By rescinding the safe harbor position and adopting this interpretation, NASD wishes to emphasize that members may not trade ahead of their customer limit orders even if the member had in the past fully disclosed the practice to its customers prior to accepting limit orders. NASD believes that, pursuant to Rule 2110, members accepting and holding unexecuted customer limit orders owe certain duties to their customers and the customers of other member firms that may not be overcome or cured with disclosure of trading practices that include trading ahead of the customer's order. The terms and conditions under which institutional account or appropriately sized customer limit orders are accepted must be made clear to customers at the time the order is accepted by the firm so that trading ahead in the firm's market-making capacity does not occur.

[As outlined in NASD Notice to Members 97-57, the minimum amount of price improvement necessary in order for a member to execute an incoming order on a proprietary basis when holding an unexecuted limit order for a Nasdaq security trading in fractions, and not be required to execute the held limit order, is as follows:]

  • [If actual spread is greater than 1/16 of a point, a firm must price improve an incoming order by at least a 1/16. For stocks priced under $10 (which are quoted in 1/32 increments), the firm must price improve by at least 1/64.]

  • [If actual spread is the minimum quotation increment, a firm must price improve an incoming order by one-half the minimum quotation increment.]

[For Nasdaq securities authorized for trading in decimals pursuant to the Decimals Implementation Plan For the Equities and Options Markets, t]The minimum amount of price improvement necessary in order for a member to execute an incoming order on a proprietary basis [in a security trading in decimals] when holding an unexecuted limit order in that same security, and not be required to execute the held limit order, is as follows:

1) For customer limit orders priced greater than or equal to $1.00 that are at or inside the best inside market [displayed in Nasdaq], the minimum amount of price improvement required is $0.01; [and]

2) For customer limit orders priced less than $1.00 that are at or inside the best inside market, the minimum amount of price improvement required is the lesser of $0.01 or one-half (1/2) of the current inside spread;

3) For customer limit orders priced outside the best inside market [displayed in Nasdaq], the member must price improve the incoming order by executing the incoming order at a price at least equal to the next superior minimum quotation increment [in Nasdaq (currently $0.01)].

NASD also wishes to emphasize that all members accepting customer limit orders owe those customers duties of "best execution" regardless of whether the orders are executed through the member or sent to another member for execution.
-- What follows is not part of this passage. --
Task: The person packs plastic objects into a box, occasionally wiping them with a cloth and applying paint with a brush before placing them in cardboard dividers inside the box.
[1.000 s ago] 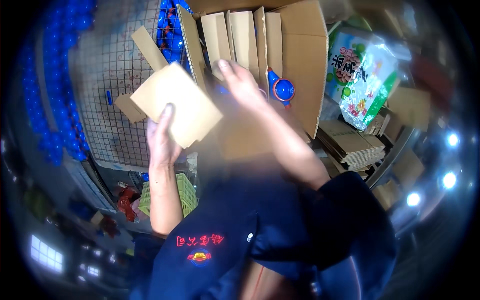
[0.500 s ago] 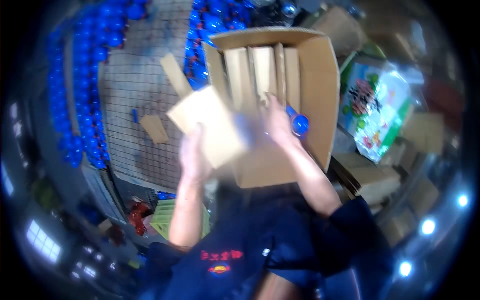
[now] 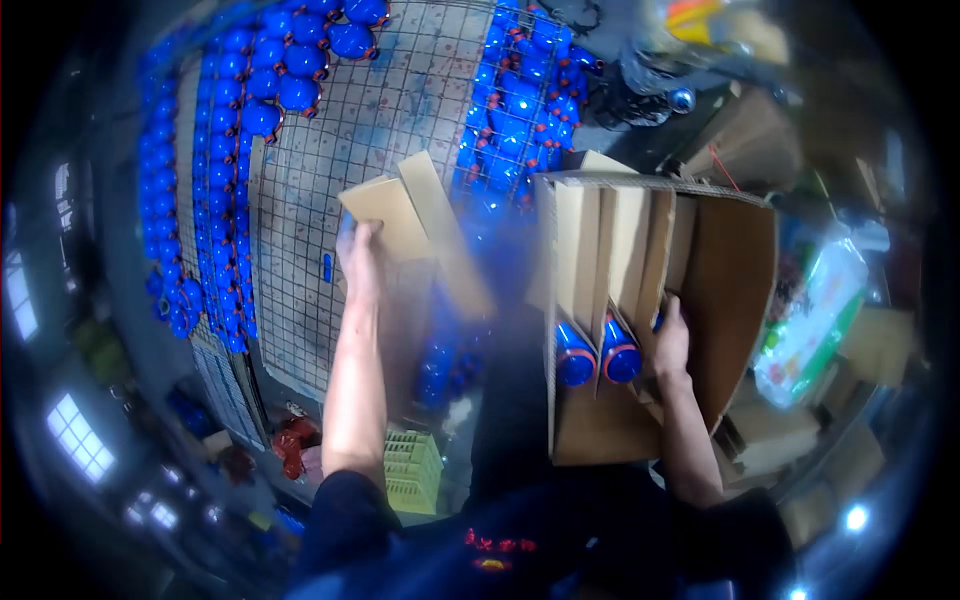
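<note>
Brown divided carton [image 3: 735,290] centre-right; green-white printed bag [image 3: 815,320] at right.

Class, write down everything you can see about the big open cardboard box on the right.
The cardboard box is brown corrugated card, open toward the camera, with one broad flap spread at its right. Upright cardboard dividers split its inside into narrow slots. Two blue objects with red rims sit side by side in the lower slots. The right hand reaches into it, resting against a divider beside those objects. It stands to the right of a wire rack of blue pieces. Its far corners are blurred.
</note>
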A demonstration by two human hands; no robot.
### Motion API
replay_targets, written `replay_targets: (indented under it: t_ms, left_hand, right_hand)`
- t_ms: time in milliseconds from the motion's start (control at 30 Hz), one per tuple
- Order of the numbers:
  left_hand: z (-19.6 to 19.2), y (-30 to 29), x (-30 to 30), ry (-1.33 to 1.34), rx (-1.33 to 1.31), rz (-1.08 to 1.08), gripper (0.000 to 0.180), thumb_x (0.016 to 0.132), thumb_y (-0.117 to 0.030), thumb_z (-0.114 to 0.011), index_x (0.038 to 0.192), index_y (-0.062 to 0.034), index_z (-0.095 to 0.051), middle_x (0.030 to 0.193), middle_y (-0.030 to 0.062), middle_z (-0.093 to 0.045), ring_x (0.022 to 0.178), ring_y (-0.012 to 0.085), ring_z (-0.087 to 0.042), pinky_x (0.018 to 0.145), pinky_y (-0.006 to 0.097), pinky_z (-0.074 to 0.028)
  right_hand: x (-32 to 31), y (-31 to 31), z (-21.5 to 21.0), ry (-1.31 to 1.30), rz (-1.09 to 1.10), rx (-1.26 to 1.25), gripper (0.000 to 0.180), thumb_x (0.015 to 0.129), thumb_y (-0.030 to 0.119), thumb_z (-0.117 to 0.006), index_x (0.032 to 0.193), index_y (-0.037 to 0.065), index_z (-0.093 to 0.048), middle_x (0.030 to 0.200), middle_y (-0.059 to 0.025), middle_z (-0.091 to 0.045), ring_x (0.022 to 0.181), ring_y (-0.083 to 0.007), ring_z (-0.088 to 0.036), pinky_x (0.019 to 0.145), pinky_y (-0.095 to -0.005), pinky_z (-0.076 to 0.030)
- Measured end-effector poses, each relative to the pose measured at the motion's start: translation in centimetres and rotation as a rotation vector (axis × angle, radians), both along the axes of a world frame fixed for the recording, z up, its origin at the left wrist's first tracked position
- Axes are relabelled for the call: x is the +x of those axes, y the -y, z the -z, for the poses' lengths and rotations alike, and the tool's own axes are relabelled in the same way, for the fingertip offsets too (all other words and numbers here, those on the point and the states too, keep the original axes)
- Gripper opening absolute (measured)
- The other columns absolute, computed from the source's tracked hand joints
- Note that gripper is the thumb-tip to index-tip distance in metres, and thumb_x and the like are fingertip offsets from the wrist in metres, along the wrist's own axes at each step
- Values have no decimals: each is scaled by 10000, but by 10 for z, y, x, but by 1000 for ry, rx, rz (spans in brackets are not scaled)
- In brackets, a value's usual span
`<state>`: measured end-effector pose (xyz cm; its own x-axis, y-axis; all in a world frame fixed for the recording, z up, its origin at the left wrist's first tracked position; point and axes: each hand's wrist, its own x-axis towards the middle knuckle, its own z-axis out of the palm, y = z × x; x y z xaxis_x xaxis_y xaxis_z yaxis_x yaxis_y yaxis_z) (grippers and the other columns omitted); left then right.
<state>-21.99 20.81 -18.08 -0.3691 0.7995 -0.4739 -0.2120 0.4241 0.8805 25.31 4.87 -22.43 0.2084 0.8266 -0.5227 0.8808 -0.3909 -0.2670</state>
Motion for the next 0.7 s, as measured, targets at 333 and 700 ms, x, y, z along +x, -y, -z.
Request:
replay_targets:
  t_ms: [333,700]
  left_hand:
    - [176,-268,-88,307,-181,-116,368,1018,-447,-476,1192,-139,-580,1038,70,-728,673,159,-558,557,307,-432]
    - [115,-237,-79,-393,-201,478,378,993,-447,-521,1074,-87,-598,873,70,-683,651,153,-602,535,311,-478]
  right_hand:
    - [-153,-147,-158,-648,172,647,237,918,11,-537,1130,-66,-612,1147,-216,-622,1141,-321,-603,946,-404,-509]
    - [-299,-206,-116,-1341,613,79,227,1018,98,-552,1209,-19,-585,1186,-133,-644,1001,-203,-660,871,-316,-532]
As set out above, the Best Execution Rule requires members to use reasonable diligence to ascertain the best inter-dealer market for the security and buy or sell in such a market so that the price to the customer is as favorable as possible under prevailing market conditions. NASD emphasizes that order entry firms should continue to monitor routinely the handling of their customers' limit orders regarding the quality of the execution received.

(b) through (c) No change.



1  For purposes of the operation of certain [Nasdaq] transaction and quotation reporting systems and facilities during the period from 4 p.m. to 6:30 p.m. Eastern Time, members may generally limit the life of a customer limit order to the period of 9:30 a.m. to 4 p.m. Eastern Time. If a customer does not formally assent ("opt-in") to processing of the customer's limit order(s) during the extended hours period commencing after the normal close of the [Nasdaq] market, limit order protection will not apply to that customer's order(s).